Sooo... yesterday morning I made this HUGE batch of steel cut oatmeal. I had a canister that I knew had been around for many months and I thought it time to use it up. I chopped up some apples and threw them in the mix, and rounded out the recipe with some Splenda, cinnamon and maple extract. The result was a very tasty bowl of oatmeal indeed, but when I went to do the cleanup, I was left with at least two more servings in the pan. Waste not, want not (thanks Mom,) so I came up with this recipe for muffins. They're very moist, and they taste just like those packets of Maple Brown Sugar Quaker Instant Oatmeal I used to eat as a kid.
Steel Cut Oatmeal Muffins
1/2 cup steel cut oats
3 cups water
pinch of salt
2 apples, peeled, cored, diced
Bring water to boil in a medium saucepan. Stir in oats and apple pieces. Reduce heat to low. Simmer uncovered over low heat, stirring occasionally, for 25-30 minutes.
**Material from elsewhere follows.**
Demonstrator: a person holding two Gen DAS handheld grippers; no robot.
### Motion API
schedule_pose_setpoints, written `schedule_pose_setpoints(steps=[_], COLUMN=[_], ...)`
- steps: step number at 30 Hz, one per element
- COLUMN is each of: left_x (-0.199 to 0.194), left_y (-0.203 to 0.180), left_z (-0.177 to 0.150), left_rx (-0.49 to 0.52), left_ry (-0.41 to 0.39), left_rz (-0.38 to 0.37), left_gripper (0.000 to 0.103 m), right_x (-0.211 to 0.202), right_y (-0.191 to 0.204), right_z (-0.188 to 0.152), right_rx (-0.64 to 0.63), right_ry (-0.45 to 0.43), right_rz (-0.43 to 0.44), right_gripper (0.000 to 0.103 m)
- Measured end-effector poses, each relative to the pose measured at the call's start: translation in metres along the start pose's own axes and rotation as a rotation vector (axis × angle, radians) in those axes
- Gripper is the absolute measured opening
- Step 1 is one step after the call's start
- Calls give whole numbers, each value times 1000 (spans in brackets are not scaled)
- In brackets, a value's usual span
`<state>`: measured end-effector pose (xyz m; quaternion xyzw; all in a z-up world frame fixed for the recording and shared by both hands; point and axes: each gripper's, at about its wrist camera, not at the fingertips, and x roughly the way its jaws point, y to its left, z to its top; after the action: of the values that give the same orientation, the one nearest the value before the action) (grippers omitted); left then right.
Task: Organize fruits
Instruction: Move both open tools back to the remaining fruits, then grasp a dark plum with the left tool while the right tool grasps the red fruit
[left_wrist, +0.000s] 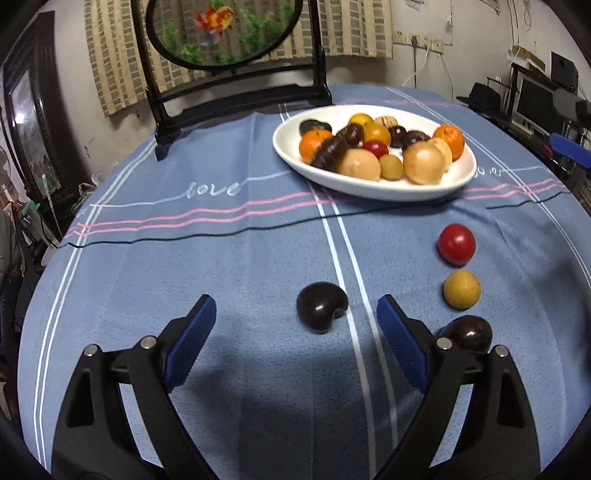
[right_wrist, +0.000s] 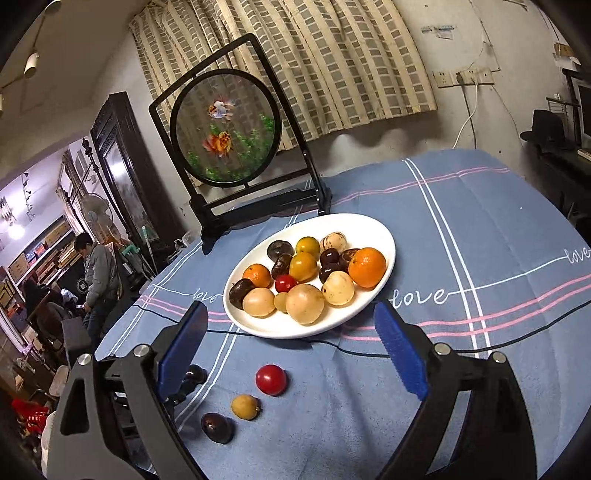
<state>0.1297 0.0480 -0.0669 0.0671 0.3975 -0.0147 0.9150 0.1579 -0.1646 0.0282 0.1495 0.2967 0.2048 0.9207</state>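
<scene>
A white oval plate piled with several fruits stands at the far right of the blue tablecloth. On the cloth in front of it lie a red tomato, a yellow round fruit and a dark plum in a row. Another dark fruit lies just ahead of my open left gripper, between its fingers and untouched. My right gripper hangs open and empty above the cloth, facing the plate. Below it lie the tomato, the yellow fruit and the plum.
A black-framed round goldfish screen stands at the table's back edge behind the plate. A person stands in the room beyond the table's left edge. Curtains and wall sockets are behind. Desk equipment sits to the right.
</scene>
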Motion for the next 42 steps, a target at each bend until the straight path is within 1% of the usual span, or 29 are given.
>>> schedule_pose_setpoints(steps=[3,7,10,11,12,13,14,15,16,18,19,20,22,24,27,30,32,34,36,38,40,42], left_x=[4,5,8,11,13,15,17,18,18,18,18,18,17,15,12,14,14,14,16,17,18,19], left_y=[0,0,-1,-2,-3,-4,-4,-4,-3,-2,-2,0,2,3,6,7,6,6,6,5,4,4], left_z=[-1,0,1,1,1,1,1,0,0,0,0,0,0,1,3,3,3,3,3,3,3,2], left_rx=[-3,-7,-6,-4,-3,-3,-5,-8,-13,-20,-24,-32,-43,-46,-57,-60,-54,-51,-50,-48,-43,-41], left_ry=[18,15,20,30,41,49,62,65,67,63,61,60,58,44,30,34,37,37,43,49,53,57], left_rz=[-31,-63,-93,-103,-109,-114,-126,-131,-135,-138,-134,-136,-139,-123,-102,-101,-101,-99,-97,-96,-94,-92], left_gripper=[90,89,80,74,65,61,52,49,48,36,33,31,31,31,31,31,31,31,31,31,31,31], right_x=[2,5,7,7,8,9,9,9,10,11,11,12,15,19,31,44,50,58,63,69,75,81], right_y=[1,2,3,3,3,3,3,3,2,2,2,3,4,7,12,16,17,19,21,25,28,31], right_z=[-1,-2,-3,-3,-3,-4,-4,-4,-4,-5,-6,-6,-8,-10,-17,-26,-31,-36,-41,-45,-49,-53], right_rx=[-4,-5,-9,-11,-12,-13,-13,-13,-12,-12,-14,-17,-26,-37,-65,-86,-93,-94,-102,-129,-153,-178], right_ry=[9,29,35,38,40,43,45,46,49,52,56,61,81,103,166,227,257,291,311,322,334,347], right_rz=[-4,-8,-9,-10,-11,-11,-12,-12,-11,-10,-7,-4,7,23,37,42,53,71,72,58,45,29], right_gripper=[92,92,92,92,92,92,92,92,92,92,92,92,92,92,92,91,82,68,60,56,49,46])
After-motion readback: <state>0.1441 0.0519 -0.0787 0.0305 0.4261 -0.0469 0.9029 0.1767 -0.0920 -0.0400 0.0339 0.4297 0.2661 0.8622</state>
Remove from heat and let cool.
Preheat oven to 400 degrees
Spray 12 count muffin tin with nonstick cooking spray
3/4 cup nonfat yogurt
1/2 cup egg substitute (Egg Beaters)
1 tsp maple extract
1 Tbsp cinnamon
1 cup Splenda
1/3 cup Splenda brown sugar
1 1/4 cup whole wheat pastry flour
1 tsp baking powder
1/2 tsp baking soda
1/2 tsp salt
Add the yogurt, egg, maple extract, cinnamon, and Splendas to the cooled oatmeal. Stir well to combine. In a separate bowl, sift together the flour, baking powder, baking soda and salt. Add the dry ingredients to the wet ingredients, stirring just until all is incorporated. Do not overmixSpoon mixture into muffin tin. Bake for 20 minutes. Remove from oven and let sit for 5 minutes before removing muffins from pan.